….thanks to Rag Tag Team for hosting Foto Friday
….thanks to Ragtag Daily Prompt for one of my favourite subjects to photograph – Bark
…..today’s Daily Prompt
Today, write about anything — but you must write for exactly ten minutes, no more, no less.
Three weeks ago we took our dog, Frances to the vet to have a couple of teeth removed. Two hours later and a bill for almost $800.00 we were informed that the x-ray showed a root floating around in her gums that our vet couldn’t remove so we were advised to see a vet that specialized in dental procedures.
The appointment was made, time off from work arranged and we drove to the hospital this morning. When we got there, in plenty of time for our appointment, we waited for almost an hour and a half before the vet could see us. She looked at the x-rays done by our vet and was a little concerned about the bone structure on the one side of Frances’ jaw but she couldn’t really tell what the problem was and could only make some educated guesses at this point.
When discussing our options, she said that if it were her dog she would probably wait and see and maybe start a course of antibiotics. She left us for a few minutes to write up the estimate if we chose to go the surgery route. When she returned she presented us with the estimate that ranged from $2000. to $2900. The option of going the medication route didn’t come up again.
We asked if we could have a few minutes to go over the numbers before making our decision. The dog wasn’t in any pain, there were no visible signs of stress or inflammation and she seemed content. What to do? $400. for meds or a possible $3000. for surgery?
The 10 minute buzzer just went off. I guess you’ll never know what we decided.
For more Daily Prompts check out Ready, Set, Done.

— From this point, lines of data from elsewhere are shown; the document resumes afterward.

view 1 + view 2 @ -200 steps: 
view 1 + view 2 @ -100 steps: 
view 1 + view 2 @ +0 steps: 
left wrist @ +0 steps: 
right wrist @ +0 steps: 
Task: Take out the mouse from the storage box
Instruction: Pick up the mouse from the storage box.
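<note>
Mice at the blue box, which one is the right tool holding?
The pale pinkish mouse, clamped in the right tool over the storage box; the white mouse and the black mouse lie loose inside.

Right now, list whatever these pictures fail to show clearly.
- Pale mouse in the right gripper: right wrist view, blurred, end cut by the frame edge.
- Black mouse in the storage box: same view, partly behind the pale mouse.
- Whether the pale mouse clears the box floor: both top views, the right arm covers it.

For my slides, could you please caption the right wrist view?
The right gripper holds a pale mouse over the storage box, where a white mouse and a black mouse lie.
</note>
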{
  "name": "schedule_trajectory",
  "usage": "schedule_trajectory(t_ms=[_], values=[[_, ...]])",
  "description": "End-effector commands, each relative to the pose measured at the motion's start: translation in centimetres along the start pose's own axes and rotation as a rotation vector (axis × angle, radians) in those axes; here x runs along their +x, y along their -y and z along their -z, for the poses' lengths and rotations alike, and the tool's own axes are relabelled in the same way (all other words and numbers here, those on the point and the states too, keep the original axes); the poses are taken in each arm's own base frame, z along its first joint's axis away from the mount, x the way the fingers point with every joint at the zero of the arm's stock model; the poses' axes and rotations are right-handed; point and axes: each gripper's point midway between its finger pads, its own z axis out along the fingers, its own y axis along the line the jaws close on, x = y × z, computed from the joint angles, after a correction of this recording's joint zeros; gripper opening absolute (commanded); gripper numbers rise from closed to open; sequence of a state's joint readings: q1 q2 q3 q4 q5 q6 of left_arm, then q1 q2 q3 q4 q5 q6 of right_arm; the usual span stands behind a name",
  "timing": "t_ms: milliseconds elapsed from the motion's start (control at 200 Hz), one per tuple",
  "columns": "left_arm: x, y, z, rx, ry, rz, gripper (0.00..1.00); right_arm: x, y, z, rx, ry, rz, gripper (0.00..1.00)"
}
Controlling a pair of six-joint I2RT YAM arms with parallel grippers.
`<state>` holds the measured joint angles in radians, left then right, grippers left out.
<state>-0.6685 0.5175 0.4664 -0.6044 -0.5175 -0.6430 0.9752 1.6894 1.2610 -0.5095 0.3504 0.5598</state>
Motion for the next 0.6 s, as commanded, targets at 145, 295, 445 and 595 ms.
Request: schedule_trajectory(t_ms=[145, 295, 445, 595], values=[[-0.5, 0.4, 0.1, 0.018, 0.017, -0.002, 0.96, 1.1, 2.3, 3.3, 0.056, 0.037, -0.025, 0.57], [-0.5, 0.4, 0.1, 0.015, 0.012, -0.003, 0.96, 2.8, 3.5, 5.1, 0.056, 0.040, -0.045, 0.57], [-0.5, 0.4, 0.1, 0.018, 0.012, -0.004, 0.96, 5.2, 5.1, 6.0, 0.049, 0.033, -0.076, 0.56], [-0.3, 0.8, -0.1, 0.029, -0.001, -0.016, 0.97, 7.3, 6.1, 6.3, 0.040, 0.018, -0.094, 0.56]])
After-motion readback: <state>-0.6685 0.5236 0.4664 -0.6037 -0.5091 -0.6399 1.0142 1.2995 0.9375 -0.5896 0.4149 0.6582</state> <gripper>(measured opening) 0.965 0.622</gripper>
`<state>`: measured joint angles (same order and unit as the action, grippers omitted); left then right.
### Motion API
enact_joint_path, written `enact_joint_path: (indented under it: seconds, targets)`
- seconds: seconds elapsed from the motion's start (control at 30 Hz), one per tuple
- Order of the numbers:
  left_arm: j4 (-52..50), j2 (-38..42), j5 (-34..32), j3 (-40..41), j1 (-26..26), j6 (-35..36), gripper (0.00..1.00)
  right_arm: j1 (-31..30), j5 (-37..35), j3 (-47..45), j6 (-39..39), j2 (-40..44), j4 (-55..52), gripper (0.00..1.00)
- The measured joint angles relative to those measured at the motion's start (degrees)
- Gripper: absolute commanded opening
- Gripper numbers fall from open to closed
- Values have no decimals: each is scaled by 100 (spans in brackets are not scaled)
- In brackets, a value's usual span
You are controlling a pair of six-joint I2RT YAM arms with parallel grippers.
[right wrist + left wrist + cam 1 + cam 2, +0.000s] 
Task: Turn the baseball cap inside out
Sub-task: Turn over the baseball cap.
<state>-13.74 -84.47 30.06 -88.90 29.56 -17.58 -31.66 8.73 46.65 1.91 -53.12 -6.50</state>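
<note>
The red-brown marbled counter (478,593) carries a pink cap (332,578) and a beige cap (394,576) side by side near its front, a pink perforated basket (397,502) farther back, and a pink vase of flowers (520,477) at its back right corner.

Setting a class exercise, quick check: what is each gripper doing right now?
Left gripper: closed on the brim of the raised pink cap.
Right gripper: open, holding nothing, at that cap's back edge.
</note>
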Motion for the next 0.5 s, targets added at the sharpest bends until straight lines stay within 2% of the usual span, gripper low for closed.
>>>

……name 5 places you’d like to visit
1. The west and east coasts of Canada. I’ve lived in Canada pretty much all of my life but I’ve never been to any of our coastal areas. I’m very much drawn to water and that’s one of the reasons I’ve lived in Toronto in the same house for over 35 years. I live right next to Lake Ontario and in the summers I spend a great deal of my time at the cottage on Georgian Bay.
2. Italy, the entire boot. I’ve wanted to go to Italy for awhile now. The rolling hills of Tuscany, the history of Rome, the romance of Venice, the mountains in the north and the rugged coastlines tug at my wanderlust. I love the food, the wine and the art and of course the beautiful scenery. What more could a person want?
3. New Zealand and since I’ve travelled so far I might as well hop on over to Australia. I love reading about both countries and I follow several bloggers from ‘down under’.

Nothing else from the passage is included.